Amuou-se. Manteve-se retraída, ensimesmada, a angustia que sentia era inominável. O medo entranhou nos ossos, nos olhos, na alma. Queria falar, mas calou-se. Quando anoiteceu a filha foi pra casa, cuidar do marido que essas horas chegava do trabalho e queria jantar. Ficar sozinha nunca fora motivo de incômodo, mas naquele dia incomodou. Ficar sozinha significava ser sua própria companhia e hoje não era das melhores. Ficou.

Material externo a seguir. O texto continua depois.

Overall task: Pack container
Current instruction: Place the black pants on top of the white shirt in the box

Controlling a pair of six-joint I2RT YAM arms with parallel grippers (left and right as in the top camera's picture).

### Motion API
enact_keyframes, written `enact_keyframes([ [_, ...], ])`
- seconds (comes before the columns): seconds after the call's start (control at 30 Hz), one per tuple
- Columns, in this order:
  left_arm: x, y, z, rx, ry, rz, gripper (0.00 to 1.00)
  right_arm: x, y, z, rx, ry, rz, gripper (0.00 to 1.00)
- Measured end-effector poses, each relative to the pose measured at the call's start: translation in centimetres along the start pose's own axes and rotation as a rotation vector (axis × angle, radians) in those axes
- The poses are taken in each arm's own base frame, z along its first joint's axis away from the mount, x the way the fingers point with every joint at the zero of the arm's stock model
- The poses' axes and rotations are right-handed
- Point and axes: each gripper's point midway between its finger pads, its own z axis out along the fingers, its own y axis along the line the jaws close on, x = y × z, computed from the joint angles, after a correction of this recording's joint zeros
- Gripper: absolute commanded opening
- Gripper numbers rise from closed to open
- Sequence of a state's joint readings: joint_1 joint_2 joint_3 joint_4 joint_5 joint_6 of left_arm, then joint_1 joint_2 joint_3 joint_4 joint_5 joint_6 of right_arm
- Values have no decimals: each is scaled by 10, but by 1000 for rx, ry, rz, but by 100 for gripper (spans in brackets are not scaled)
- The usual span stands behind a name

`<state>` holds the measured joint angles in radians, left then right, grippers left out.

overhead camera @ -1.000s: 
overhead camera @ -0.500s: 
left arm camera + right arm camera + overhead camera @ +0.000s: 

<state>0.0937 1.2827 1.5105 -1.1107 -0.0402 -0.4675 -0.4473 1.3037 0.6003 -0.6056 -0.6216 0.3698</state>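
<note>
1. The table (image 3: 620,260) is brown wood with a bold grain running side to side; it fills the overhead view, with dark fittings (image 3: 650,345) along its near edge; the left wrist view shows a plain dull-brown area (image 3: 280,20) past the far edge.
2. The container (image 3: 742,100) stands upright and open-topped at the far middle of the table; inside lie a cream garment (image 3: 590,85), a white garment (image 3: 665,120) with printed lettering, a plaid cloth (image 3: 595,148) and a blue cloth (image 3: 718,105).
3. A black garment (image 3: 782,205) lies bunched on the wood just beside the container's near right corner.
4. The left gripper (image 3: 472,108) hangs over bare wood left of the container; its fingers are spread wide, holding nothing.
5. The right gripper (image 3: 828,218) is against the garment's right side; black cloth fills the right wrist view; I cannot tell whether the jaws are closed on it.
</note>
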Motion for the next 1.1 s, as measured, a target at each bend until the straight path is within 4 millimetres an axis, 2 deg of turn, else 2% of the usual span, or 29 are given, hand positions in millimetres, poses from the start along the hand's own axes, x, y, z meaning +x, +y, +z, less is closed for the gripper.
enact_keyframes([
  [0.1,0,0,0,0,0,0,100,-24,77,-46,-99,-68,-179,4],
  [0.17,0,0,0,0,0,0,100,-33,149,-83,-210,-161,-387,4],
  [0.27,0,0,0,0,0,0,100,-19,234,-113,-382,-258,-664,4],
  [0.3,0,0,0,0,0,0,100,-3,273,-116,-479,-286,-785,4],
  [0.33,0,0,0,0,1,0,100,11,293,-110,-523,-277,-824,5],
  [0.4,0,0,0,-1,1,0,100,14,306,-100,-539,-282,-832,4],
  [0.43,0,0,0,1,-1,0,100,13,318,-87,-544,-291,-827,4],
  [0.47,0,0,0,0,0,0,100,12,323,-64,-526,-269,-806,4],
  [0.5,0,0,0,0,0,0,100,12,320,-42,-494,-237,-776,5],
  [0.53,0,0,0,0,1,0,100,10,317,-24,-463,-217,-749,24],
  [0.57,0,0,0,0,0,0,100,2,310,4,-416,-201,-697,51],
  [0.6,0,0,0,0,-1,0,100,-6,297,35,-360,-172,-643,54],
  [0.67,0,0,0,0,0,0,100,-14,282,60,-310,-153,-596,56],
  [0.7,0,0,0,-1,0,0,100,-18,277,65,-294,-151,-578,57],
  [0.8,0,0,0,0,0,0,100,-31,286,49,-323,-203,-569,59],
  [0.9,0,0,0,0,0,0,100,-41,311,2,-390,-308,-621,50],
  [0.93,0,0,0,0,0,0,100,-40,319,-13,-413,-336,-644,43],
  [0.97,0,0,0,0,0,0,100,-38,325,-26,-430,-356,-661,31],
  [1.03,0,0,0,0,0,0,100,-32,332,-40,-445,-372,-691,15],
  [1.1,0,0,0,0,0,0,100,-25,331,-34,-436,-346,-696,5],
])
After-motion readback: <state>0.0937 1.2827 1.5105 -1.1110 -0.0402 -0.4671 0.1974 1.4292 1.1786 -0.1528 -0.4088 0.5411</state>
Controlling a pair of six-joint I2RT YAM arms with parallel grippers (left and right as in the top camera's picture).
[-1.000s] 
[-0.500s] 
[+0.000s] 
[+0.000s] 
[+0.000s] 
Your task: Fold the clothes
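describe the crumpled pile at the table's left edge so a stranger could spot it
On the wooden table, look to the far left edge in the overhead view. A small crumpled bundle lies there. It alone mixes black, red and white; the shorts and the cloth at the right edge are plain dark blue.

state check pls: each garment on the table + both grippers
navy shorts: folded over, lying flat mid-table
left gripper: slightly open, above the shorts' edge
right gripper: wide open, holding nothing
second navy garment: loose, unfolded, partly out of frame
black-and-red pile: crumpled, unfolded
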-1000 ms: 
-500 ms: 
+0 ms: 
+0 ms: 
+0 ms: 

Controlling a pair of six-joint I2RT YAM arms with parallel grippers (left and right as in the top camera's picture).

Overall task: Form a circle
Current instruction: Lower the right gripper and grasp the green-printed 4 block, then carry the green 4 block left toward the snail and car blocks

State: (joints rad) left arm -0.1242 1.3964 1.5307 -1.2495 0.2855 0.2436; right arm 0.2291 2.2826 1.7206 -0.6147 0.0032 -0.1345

Quando a amiga chegou sentiu um enorme alívio, ficou até alegre, eram confidentes há anos, sentiam-se muito à vontade uma com a outra. Tinha certeza que a amiga já tinha percebido tudo, mas era discreta o suficiente para calar-se, não a corrigir em algum equívoco ou deixa-la numa situação vexatória expondo seus lapsos, sua memória cada dia mais trôpega. Isso aumentava sua cumplicidade.

“Tá boa?” “Tô.”  

“Esqueci como era o rosto da minha mãe. Há muitos rostos e eu não a reconheço...”

Silêncio.

A amiga sabia que havia mais. Havia o inominável.

“Como chamava mesmo a menina?!” “Fátima.” “É.” “Ela era a minha filha mais bonita, um bebê lindo! Tinha uns olhos muito vivos, ria fácil. Era bochechuda, as mãos gordinhas... Era tão bonitinho, ela batendo palminhas!” Emocionaram-se com a nitidez da imagem, com aquela presença quase tangível. “Os irmãos não lembram, mas tem uma foto. Eu a vejo direitinho.” Fechou os olhos para acariciar a lembrança. “Ela ainda está viva em mim.”